O meu avô é do Sporting. Respeitamo-nos imenso como adversários futebolísticos e foi inclusivamente ele que me ensinou que nunca se deve mudar de camisola, dê lá por onde der. Durante alguns anos, o meu avô prometeu que só cortava o cabelo quando o Sporting fosse campeão. Felizmente, tem pouco cabelo, nunca se tornou numa coisa drástica. Além disso, em tempos idos, jogou à bola. E jurava que partia a perna a quem fizesse falta sobre ele em campo. É um duro.

Uma vez, num Verão não tão longínquo, discutimos com tanta violência que pensei que a nossa relação terminaria ali - não voltaria a pisar aquela casa. Mas, depois de ouvir a voz da razão (também conhecida como Mãe), resolvemos as nossas diferenças, eu engoli o meu orgulho e as coisas voltaram a ser como antes. Ele continuou a ter o dinheiro misturado com representações de santos, na gaveta das ferramentas e eu continuei a ir lanchar lá, um Capuchinho Vermelho moderno e estava tudo bem. O meu avô fugia da escola, escondia-se subindo às árvores, metia-se com outras raparigas. Deixou de fumar sem chatices e guardou o último maço de Ventil durante mais de dez anos numa gaveta, como que para provar que era capaz.
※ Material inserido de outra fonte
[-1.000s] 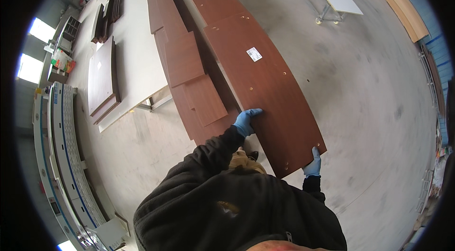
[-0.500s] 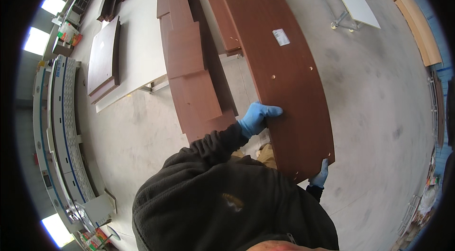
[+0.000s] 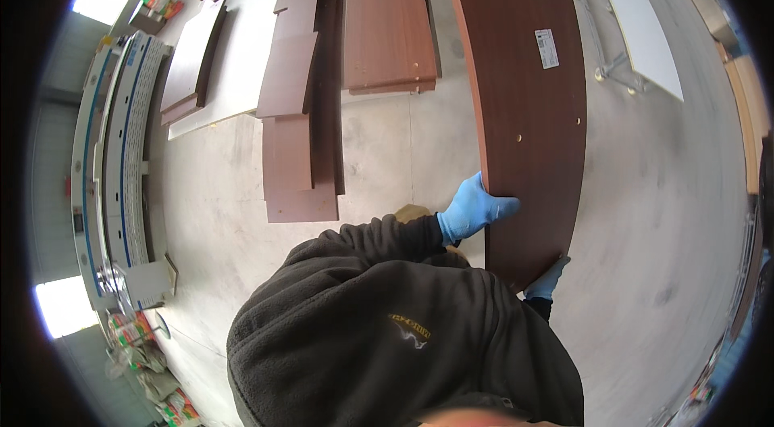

Eu gostava que ele se aguentasse mais um bocadinho. Pelo menos, para ver o Sporting ser campeão outra vez. Isso eu sei que vai demorar muito tempo.

abril 04, 2009

As minhas noites são mais belas que os meus dias viii

Subimos a calçada da Estrela às quatro da manhã, como se fossem quatro da tarde. Paramos frente a talhos, à Assembleia da República, a leitarias antigas. Não quisemos esperar pelo táxi que nunca chegaria vazio à rua dos Poiais de S. Bento - a caminho! Antes, tínhamos jantado a massa do costume, ouvido música tocante e dançado um slow ao som da Space Oddity. Ele não é um herói e eu não sou uma super-mulher. Somos, talvez, personagens de um enorme melodrama que não se desfaz há demasiados anos. Um dia, ele escreveu-me o testamento nas costas de um poster do Axl Rose e disse-me que o devia guardar com a vida. Ainda o tenho comigo. Já sei que nunca o vamos conseguir cumprir. Mas eram quatro e tal da manhã e saber que ele vai dormir descansado ou, pelo menos, perto disso, sabe-me bem.

abril 02, 2009

Declinar convites, fazer convites. Desconfiar insistentemente do bom humor da minha chefe. Reuniões por tudo e por nada. O quarto single que passou a quarto duplo (ainda hei-de abrir um serviço que se especializa em quartos apenas para uma pessoa, solteira ou não). Planos para dançar na sexta à noite, para não fazer nada no Sábado, para fazer ainda menos no Domingo. Demasiada televisão para mulheres - níveis de Oprah e Jamie Oliver e Project Runway muito elevados no sangue. Uma espécie de desilusão por ver por mim goradas as expectativas que eu mesma criei. Três caixas de sushi para o jantar. Uma senhora muito antiga a conversar com uma menina no 28. Incapacidade de articular duas ou mais frases, de modo a criar um texto coerente. Odiar o anúncio que acaba com o standard do diamante. Sorrir como uma anormal quando vejo o valor da prestação da casa deste mês.

Falta um mês e treze dias para parar.